Let's assume that the CSV file contents are as follows:

1|2|3
4|5|6

The following query will load row by row from the file, and create a new node for each row with properties based on the parsed row values:

LOAD CSV FROM "xyz.csv" NO HEADER DELIMITER "|" AS row
CREATE (n:A {x: ToInteger(row[0]), y: ToInteger(row[1]), z: ToInteger(row[2])}) ;

The clause can't stand on its own, meaning there has to be at least one more clause in the query, in addition to it. In other words, the following query will throw an exception:

LOAD CSV FROM "file.csv" WITH HEADER AS row ;

On the other hand, the following query is valid:

MERGE (n:A) LOAD CSV FROM "file.csv" WITH HEADER AS row ;

Note that the row variable doesn't have to be used in any subsequent clause.

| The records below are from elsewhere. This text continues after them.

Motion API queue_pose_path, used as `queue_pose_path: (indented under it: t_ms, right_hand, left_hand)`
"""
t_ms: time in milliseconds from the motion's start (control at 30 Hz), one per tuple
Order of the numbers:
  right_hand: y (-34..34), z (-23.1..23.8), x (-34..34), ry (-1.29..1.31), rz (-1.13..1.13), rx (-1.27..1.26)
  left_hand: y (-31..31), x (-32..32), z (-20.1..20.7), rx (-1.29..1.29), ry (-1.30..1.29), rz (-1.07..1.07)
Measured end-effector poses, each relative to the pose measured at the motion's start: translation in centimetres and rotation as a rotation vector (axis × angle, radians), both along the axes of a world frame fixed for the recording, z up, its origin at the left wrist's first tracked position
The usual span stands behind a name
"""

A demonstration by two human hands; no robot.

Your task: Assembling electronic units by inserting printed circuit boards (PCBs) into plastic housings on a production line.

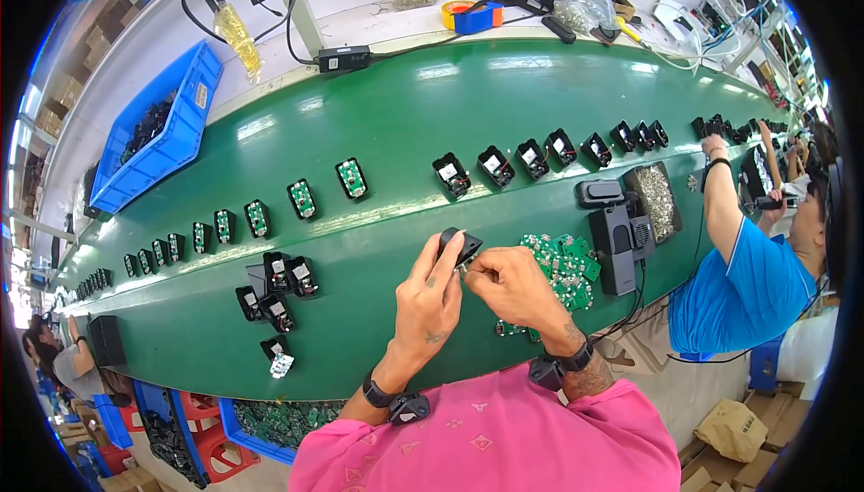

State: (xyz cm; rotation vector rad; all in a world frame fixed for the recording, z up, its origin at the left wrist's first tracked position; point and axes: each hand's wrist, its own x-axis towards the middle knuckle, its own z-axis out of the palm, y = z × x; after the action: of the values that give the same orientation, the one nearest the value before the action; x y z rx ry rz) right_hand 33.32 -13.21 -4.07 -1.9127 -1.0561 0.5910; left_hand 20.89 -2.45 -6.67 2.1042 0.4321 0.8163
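Gripping a small black case [470, 246], the left hand [426, 301] has its thumb and fingers closed around it above the green table [387, 105]. The right hand [517, 281] meets the case's lower edge at 4 o'clock, thumb and fingertips pinched together; I cannot tell what sits between them. Taking the held case as the centre, loose green circuit boards [576, 280] lie heaped at 3 o'clock, just beyond the right hand. A tray [675, 222] of tiny metal parts stands between 2 and 3. Open black cases [495, 165] line up from 12 to 2, board-filled ones [302, 198] from 9 to 10. More cases [301, 277] cluster near 9, and a blue bin [175, 143] sits at 10.
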Motion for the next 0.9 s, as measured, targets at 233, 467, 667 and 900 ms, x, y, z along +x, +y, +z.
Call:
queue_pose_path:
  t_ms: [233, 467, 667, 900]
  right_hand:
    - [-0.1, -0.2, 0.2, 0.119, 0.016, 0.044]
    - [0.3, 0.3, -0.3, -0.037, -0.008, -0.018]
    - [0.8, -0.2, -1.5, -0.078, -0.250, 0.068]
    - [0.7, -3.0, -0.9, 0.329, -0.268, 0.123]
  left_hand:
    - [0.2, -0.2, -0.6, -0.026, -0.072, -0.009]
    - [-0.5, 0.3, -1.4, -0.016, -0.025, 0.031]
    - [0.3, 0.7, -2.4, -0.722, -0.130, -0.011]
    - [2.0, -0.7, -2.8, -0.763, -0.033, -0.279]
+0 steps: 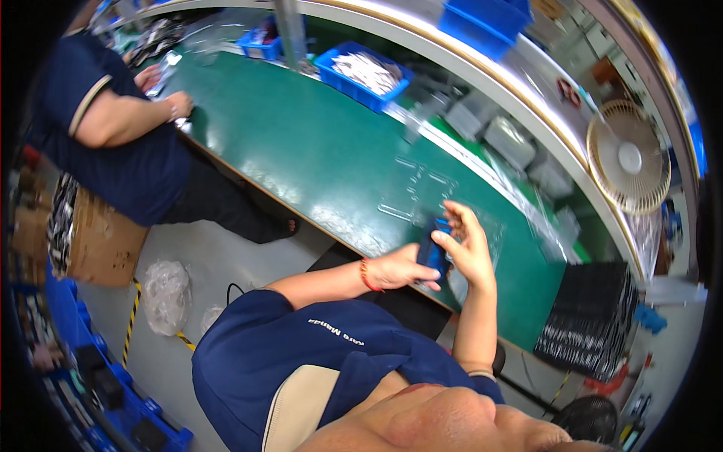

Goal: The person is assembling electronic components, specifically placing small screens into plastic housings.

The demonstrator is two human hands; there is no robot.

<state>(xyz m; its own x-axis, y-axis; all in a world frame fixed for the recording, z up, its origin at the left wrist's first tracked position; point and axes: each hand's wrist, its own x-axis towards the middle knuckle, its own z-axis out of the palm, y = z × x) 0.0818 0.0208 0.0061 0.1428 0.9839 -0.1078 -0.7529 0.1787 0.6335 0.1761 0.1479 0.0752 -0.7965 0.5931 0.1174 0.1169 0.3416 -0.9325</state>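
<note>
Over the near edge of a green worktable, both my hands are on a flat, dark rectangular piece with a glossy blue face. My left hand, a red band at its wrist, is closed around the lower end of the piece. At the upper end, my right hand has its thumb on the face and its fingers curled at the far side. What exactly the piece is cannot be made out. Just beyond my hands, a clear plastic tray lies on the table.
A blue bin of white pieces stands along the table's back. Black stacked trays are at the right end, below a fan. At the left a co-worker handles a clear bag. A carton stands behind that person.
</note>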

Also, it's important to note how the LOAD CSV result exhaustion works. Let's assume the following query:

MATCH (n)
LOAD CSV FROM "file.csv" WITH HEADER as row
SET n.p = row ;

Let's say the MATCH (n) clause finds five nodes, whereas the "file.csv" has only 2 rows. Then only the first two nodes returned by the MATCH (n) will have their properties set, using the two rows from the file. Similarly, if the MATCH (n) clause finds two nodes, whereas the "file.csv" has five rows, the two nodes returned by MATCH (n) will have their properties set with values from the first two rows of the file. In general, the clause that exhausts its results sooner will dictate how many times the "loop" will be executed.

Finally, note that the LOAD CSV clause can be used at most once per query. Trying to use multiple LOAD CSV clauses within a single query will throw an exception. In other words, queries such as

LOAD CSV FROM "x.csv" WITH HEADER as x
LOAD CSV FROM "y.csv" WITH HEADER as y
CREATE (n:A { p1 : x, p2 : y });

are invalid.